Silvia Salek, BBC News, July 10, 2007
Neguinho da Beija-Flor’s stage-name indicates his skin colour; in Portuguese, Neguinho means Little Black.
In this year’s Rio Carnival competition, he sang a song celebrating Brazil’s African roots in a performance that won his samba school the title.
But having learned to be proud of his African ancestry, he was shocked to find out that about 67% of his genes are European and only 31% African, according to an estimate based on an analysis of his DNA.
“People will think I’m joking if I tell them this”, said the singer, who knew very little about his African ancestors but nothing at all about his European ones.
Neguinho da Beija-Flor was among nine celebrities who were tested for a project, called Afro-Brazilian Roots, by the Brazilian Service of the BBC.
Brazil has more people with black ancestry than any other nation outside Africa, and its mix of Indians, Africans and Europeans gave rise in the past to the claim that the country was a “racial democracy”.
But it is also a country where black people remain socially disadvantaged.
The results of the DNA tests surprised many by showing that skin colour does not necessarily reflect the ancestry of a person’s genetic make-up.
Sergio Pena, professor of biochemistry at the Federal University of Belo Horizonte, who led the genetic analysis, explained the apparent contradiction.
“Only a few genes are responsible for someone’s skin colour, which is a very poor indication of ancestry. A white person could have more African genes than a black one or vice-versa, especially in a country like Brazil,” he said.
Soap opera actress Ildi Silva found that matches of the Y chromosome in her family are common in northern Europe, and that 71% of her genes are European and 19% African.
“I knew I had a Dutch ancestor from my mother’s side, but I didn’t know there was an European link in my paternal line as well,” she said.
Genealogist Carlos Barata, co-author of the Dictionary of Brazilian Families, notes that as well as the Portuguese, immigrants from many European nations—including France, Ireland, the Netherlands, England and Germany—sought a new home in Brazil.
“The surnames might have disappeared by today’s generation, but genetics can bring their contribution back to light,” he said.
Musician Seu Jorge found that although 85% of his genes are African, the rest are European, confirmation that he is, as he put it “also the son of the guilty ones”—a descendant of the European slave-owners who had children with their African slaves.
“You need to be black to understand what it is like to get on a bus and see people getting off, afraid of you, or calling the police,” he said.

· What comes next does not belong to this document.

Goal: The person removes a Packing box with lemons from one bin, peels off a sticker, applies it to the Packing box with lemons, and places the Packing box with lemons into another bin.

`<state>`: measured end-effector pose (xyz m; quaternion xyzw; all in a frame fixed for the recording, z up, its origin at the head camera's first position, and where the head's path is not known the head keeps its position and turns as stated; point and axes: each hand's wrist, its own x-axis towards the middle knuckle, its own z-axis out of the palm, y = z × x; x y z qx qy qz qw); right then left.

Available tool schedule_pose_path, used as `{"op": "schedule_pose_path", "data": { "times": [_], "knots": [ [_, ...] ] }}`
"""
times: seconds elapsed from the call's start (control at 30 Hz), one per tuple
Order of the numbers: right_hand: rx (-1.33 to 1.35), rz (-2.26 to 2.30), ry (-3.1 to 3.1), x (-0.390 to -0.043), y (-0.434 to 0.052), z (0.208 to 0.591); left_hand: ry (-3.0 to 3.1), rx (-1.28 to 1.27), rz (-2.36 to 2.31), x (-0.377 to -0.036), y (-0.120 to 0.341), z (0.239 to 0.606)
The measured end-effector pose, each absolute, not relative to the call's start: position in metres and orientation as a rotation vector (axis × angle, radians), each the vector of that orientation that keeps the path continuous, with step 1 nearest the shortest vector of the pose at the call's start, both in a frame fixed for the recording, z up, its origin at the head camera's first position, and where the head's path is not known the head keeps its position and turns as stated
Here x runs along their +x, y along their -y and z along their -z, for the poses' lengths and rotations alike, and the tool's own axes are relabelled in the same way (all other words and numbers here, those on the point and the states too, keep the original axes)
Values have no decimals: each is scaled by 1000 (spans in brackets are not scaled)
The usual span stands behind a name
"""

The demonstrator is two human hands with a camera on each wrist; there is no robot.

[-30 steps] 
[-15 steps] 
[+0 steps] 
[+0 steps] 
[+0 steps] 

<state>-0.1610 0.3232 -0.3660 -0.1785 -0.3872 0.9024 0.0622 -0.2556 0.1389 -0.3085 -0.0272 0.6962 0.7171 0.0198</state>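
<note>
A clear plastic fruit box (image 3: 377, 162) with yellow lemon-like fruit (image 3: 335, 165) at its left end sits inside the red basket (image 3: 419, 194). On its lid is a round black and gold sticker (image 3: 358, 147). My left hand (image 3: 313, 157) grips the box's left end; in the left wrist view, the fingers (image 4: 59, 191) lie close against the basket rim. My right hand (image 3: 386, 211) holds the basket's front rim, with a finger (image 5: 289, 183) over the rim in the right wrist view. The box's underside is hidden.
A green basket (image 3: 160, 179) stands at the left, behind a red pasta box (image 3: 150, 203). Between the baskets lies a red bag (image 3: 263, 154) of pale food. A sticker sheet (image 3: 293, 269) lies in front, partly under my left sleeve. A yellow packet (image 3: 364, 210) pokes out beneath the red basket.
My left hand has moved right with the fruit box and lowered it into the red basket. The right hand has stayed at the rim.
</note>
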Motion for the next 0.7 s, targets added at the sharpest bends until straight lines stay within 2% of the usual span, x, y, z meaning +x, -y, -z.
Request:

“My daughter, who has a privileged education, came home one day telling us that her colleagues at a ballet class didn’t want to hold hands with her. She will have to grow with this pain.”
The BBC Brasil series has had an impact in Brazil, where the issue of racial quotas is highly controversial.
About 40 universities in the country have set aside places for black students.
Manolo Florentino, head of the Social History Department at the Federal University of Rio de Janeiro, said the results “show race is a failed concept in Brazil”.
Referring to the university quotas, he added: “Policies that ‘racialise’ this country, following the example of the US, create hate and tension and will make the situation worse.”
But for organisations that defend the quota system, genetics should not be used to attack anti-discrimination policies.
They argue that genetics might prove that all Brazilians are very mixed in terms of their racial ancestry, but it is naive to believe that society will consider all equal.
“I’ve never seen a policeman asking for a genetic ID before stopping someone. In Brazil, discrimination is based on appearance, not on genes,” said David dos Santos, a priest who co-ordinates a scheme to prepare underprivileged Afro-Brazilians to go to university, and who was himself tested for the series.
‘Face of the future’
Musician Sandra de Sa said that despite its racial tensions, Brazil could teach the world how different races can integrate.
She was happy though to find out she was about 93% African.
“I can’t believe I’m almost 100% African. I usually jokingly say that I can still feel the chains around my ankles,” said the singer.
The ancestry of the nine celebrities revealed other surprises.
Obina, a football player in Flamengo, the biggest team in Brazil, had 25% indigenous genes, the highest percentage in the tests.
His Y chromosome was traced back to the Middle East, possibly an indication of a Jewish ancestor among the many escaping persecution in Portugal and Spain some 500 years ago.
“No-one is pure in Brazil. That’s why the country has the face of the future,” said Harvard Professor Henry Louis Gates Jr, co-ordinator of a similar project in the US.
The mixing of races so evident in Brazil will become more prevalent around the world, Professor Gates believes, with people originating from a sole geographical area becoming increasingly rare.
Two readers of bbcbrasil.com chosen from among more than 2,000 who applied to have their DNA tested will have their results published this month.
Their story will focus on how genetics is revealing black ancestors long excluded from family history because of racism.